_EXERCISE GOAL_.
Every entry is to be set down a second time, precisely as written.

____________________

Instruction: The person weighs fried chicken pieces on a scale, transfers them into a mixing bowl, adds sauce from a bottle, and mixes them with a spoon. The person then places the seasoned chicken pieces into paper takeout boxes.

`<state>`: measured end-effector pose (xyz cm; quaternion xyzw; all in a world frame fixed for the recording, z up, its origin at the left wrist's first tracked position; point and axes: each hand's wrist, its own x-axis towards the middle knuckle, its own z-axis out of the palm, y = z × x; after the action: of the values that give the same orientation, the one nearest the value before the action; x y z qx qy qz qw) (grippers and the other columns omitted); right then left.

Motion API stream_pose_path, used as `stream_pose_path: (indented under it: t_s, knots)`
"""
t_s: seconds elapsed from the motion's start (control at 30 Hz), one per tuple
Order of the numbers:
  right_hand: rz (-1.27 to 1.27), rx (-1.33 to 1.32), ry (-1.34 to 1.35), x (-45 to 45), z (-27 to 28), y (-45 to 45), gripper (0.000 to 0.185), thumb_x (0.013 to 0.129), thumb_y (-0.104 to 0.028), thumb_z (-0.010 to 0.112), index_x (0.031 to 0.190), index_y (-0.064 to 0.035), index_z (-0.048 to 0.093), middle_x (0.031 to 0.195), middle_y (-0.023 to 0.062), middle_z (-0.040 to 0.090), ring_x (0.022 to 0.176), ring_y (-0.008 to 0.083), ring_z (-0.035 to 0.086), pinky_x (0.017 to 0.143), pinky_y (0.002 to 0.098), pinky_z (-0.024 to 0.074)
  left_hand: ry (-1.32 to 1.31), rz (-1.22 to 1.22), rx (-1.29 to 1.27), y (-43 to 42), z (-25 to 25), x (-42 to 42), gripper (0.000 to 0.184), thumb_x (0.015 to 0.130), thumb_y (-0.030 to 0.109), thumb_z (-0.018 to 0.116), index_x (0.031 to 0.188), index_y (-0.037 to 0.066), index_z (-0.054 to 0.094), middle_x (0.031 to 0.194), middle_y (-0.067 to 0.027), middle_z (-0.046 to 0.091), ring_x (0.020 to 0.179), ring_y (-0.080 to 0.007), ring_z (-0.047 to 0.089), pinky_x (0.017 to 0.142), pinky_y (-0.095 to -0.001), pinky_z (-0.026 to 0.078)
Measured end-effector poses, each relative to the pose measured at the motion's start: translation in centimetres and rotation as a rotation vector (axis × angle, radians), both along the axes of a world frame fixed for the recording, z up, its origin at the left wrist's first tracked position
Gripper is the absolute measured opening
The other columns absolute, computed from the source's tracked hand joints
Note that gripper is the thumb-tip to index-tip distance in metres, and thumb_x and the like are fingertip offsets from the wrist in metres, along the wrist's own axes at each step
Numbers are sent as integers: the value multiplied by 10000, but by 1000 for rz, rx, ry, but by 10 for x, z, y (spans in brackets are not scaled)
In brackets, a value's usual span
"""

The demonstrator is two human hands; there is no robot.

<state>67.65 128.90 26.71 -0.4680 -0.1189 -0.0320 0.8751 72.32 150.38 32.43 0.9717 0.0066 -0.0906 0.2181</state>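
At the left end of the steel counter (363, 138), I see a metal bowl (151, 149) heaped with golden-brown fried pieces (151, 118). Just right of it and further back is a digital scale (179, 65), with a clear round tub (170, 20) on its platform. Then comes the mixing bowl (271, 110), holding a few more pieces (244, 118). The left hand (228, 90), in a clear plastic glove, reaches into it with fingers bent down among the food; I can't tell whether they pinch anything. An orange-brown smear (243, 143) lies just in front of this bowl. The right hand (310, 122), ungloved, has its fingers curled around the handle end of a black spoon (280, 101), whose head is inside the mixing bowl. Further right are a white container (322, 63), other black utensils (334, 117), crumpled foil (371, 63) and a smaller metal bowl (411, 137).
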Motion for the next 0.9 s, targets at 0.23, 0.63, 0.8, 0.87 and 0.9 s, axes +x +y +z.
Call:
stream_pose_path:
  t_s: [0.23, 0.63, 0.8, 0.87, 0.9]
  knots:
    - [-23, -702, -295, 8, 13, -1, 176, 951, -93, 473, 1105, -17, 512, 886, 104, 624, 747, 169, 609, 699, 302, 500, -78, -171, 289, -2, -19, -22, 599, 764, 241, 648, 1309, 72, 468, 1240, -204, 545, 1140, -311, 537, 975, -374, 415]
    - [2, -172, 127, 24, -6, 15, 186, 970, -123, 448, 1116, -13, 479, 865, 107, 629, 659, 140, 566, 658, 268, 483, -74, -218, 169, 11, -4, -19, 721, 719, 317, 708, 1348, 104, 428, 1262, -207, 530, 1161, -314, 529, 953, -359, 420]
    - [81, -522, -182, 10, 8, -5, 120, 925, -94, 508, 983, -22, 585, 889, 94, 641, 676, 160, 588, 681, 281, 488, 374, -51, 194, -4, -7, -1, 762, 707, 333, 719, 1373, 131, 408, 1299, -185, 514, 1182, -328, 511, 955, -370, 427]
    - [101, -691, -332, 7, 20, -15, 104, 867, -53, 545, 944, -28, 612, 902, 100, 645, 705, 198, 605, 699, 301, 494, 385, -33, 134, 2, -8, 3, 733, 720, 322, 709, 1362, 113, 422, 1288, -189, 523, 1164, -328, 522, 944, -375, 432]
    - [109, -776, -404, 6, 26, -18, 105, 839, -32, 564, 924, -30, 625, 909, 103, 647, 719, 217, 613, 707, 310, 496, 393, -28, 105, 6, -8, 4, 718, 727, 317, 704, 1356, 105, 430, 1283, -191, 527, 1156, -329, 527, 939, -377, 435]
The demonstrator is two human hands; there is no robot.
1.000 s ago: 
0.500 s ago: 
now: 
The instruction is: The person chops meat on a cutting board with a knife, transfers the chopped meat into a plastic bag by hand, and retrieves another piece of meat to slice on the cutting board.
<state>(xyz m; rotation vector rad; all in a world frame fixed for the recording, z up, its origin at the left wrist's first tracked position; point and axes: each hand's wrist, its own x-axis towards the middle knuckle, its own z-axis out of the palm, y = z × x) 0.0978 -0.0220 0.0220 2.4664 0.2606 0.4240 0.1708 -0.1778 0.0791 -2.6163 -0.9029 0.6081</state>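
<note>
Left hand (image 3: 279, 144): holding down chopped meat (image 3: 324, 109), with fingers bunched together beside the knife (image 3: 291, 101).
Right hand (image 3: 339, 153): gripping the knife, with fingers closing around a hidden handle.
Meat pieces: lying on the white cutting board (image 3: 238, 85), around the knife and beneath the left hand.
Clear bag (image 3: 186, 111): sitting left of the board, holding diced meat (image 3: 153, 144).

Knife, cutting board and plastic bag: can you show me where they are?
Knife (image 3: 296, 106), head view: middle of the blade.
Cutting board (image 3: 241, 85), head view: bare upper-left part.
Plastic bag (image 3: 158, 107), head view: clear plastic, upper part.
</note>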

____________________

_EXERCISE ANSWER_.
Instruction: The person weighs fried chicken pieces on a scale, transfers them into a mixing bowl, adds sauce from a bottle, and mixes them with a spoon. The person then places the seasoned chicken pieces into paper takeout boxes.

`<state>`: measured end-effector pose (xyz cm; quaternion xyzw; all in a world frame fixed for the recording, z up, its origin at the left wrist's first tracked position; point and axes: each hand's wrist, its own x-axis towards the middle knuckle, its own z-axis out of the palm, y = z × x; after the action: of the values that give the same orientation, the one nearest the value before the action; x y z qx qy qz qw) (grippers and the other columns omitted); right then left.

Motion API stream_pose_path, used as `stream_pose_path: (indented under it: t_s, knots)`
"""
t_s: seconds elapsed from the motion's start (control at 30 Hz), one per tuple
Order of the numbers:
  right_hand: rz (-1.27 to 1.27), rx (-1.33 to 1.32), ry (-1.34 to 1.35), x (-45 to 45), z (-27 to 28), y (-45 to 45), gripper (0.000 to 0.185), thumb_x (0.013 to 0.129), thumb_y (-0.104 to 0.028), thumb_z (-0.010 to 0.112), index_x (0.031 to 0.190), index_y (-0.064 to 0.035), index_z (-0.048 to 0.093), middle_x (0.031 to 0.195), middle_y (-0.023 to 0.062), middle_z (-0.040 to 0.090), ring_x (0.022 to 0.176), ring_y (-0.008 to 0.083), ring_z (-0.035 to 0.086), pinky_x (0.017 to 0.143), pinky_y (0.002 to 0.098), pinky_z (-0.024 to 0.074)
  left_hand: ry (-1.32 to 1.31), rz (-1.22 to 1.22), rx (-1.29 to 1.27), y (-43 to 42), z (-25 to 25), x (-42 to 42), gripper (0.000 to 0.184), thumb_x (0.015 to 0.130), thumb_y (-0.030 to 0.109), thumb_z (-0.018 to 0.116), index_x (0.031 to 0.188), index_y (-0.037 to 0.066), index_z (-0.054 to 0.094), middle_x (0.031 to 0.194), middle_y (-0.067 to 0.027), middle_z (-0.046 to 0.091), ring_x (0.020 to 0.179), ring_y (-0.080 to 0.007), ring_z (-0.047 to 0.089), pinky_x (0.017 to 0.142), pinky_y (-0.095 to -0.001), pinky_z (-0.026 to 0.078)
Measured end-effector poses, each relative to the pose measured at the motion's start: translation in centimetres and rotation as a rotation vector (axis × angle, radians), both along the axes of a world frame fixed for the recording, z up, its origin at the left wrist's first tracked position
Gripper is the absolute measured opening
The other columns absolute, computed from the source's tracked hand joints
Note that gripper is the thumb-tip to index-tip distance in metres, and thumb_x and the like are fingertip offsets from the wrist in metres, along the wrist's own axes at each step
Numbers are sent as integers: the value multiplied by 10000, but by 1000 for rz, rx, ry, but by 10 for x, z, y (spans in brackets are not scaled)
In brackets, a value's usual span
"""

The demonstrator is two human hands; there is no robot.

<state>67.65 128.90 26.71 -0.4680 -0.1189 -0.0320 0.8751 72.32 150.38 32.43 0.9717 0.0066 -0.0906 0.2181</state>
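At the left end of the steel counter (363, 138), I see a metal bowl (151, 149) heaped with golden-brown fried pieces (151, 118). Just right of it and further back is a digital scale (179, 65), with a clear round tub (170, 20) on its platform. Then comes the mixing bowl (271, 110), holding a few more pieces (244, 118). The left hand (228, 90), in a clear plastic glove, reaches into it with fingers bent down among the food; I can't tell whether they pinch anything. An orange-brown smear (243, 143) lies just in front of this bowl. The right hand (310, 122), ungloved, has its fingers curled around the handle end of a black spoon (280, 101), whose head is inside the mixing bowl. Further right are a white container (322, 63), other black utensils (334, 117), crumpled foil (371, 63) and a smaller metal bowl (411, 137).
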Motion for the next 0.9 s, targets at 0.23, 0.63, 0.8, 0.87 and 0.9 s, axes +x +y +z.
Call:
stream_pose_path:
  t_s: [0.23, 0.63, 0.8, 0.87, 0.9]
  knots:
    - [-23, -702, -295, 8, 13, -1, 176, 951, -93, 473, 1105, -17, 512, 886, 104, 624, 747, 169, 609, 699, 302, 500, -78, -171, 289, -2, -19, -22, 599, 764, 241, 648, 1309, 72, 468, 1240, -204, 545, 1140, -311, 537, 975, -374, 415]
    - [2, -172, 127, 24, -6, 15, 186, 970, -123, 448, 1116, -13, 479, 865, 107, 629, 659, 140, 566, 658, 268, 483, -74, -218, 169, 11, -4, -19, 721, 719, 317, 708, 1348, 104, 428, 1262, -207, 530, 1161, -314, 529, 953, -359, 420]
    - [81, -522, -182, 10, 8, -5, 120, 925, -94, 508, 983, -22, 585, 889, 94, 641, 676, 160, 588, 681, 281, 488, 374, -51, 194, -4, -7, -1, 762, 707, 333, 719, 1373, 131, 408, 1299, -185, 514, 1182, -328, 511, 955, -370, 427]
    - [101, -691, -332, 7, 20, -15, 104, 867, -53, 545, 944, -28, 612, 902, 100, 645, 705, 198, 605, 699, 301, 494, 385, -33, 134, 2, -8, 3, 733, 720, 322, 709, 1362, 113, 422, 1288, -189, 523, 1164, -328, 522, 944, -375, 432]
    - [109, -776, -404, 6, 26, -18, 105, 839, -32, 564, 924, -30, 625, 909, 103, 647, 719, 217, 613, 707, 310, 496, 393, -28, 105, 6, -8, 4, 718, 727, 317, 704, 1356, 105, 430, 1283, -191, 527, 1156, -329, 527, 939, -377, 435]
The demonstrator is two human hands; there is no robot.
1.000 s ago: 
0.500 s ago: 
now: 
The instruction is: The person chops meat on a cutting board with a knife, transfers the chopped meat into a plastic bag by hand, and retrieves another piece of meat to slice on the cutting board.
<state>(xyz m; rotation vector rad; all in a world frame fixed for the recording, z up, its origin at the left wrist's first tracked position; point and axes: each hand's wrist, its own x-axis towards the middle knuckle, its own z-axis out of the palm, y = z × x) 0.0978 -0.0220 0.0220 2.4664 0.2606 0.4240 0.1708 -0.1778 0.0791 -2.6163 -0.9029 0.6081</state>
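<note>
Left hand (image 3: 279, 144): holding down chopped meat (image 3: 324, 109), with fingers bunched together beside the knife (image 3: 291, 101).
Right hand (image 3: 339, 153): gripping the knife, with fingers closing around a hidden handle.
Meat pieces: lying on the white cutting board (image 3: 238, 85), around the knife and beneath the left hand.
Clear bag (image 3: 186, 111): sitting left of the board, holding diced meat (image 3: 153, 144).

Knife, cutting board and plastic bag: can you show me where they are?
Knife (image 3: 296, 106), head view: middle of the blade.
Cutting board (image 3: 241, 85), head view: bare upper-left part.
Plastic bag (image 3: 158, 107), head view: clear plastic, upper part.
</note>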

This is the complete output.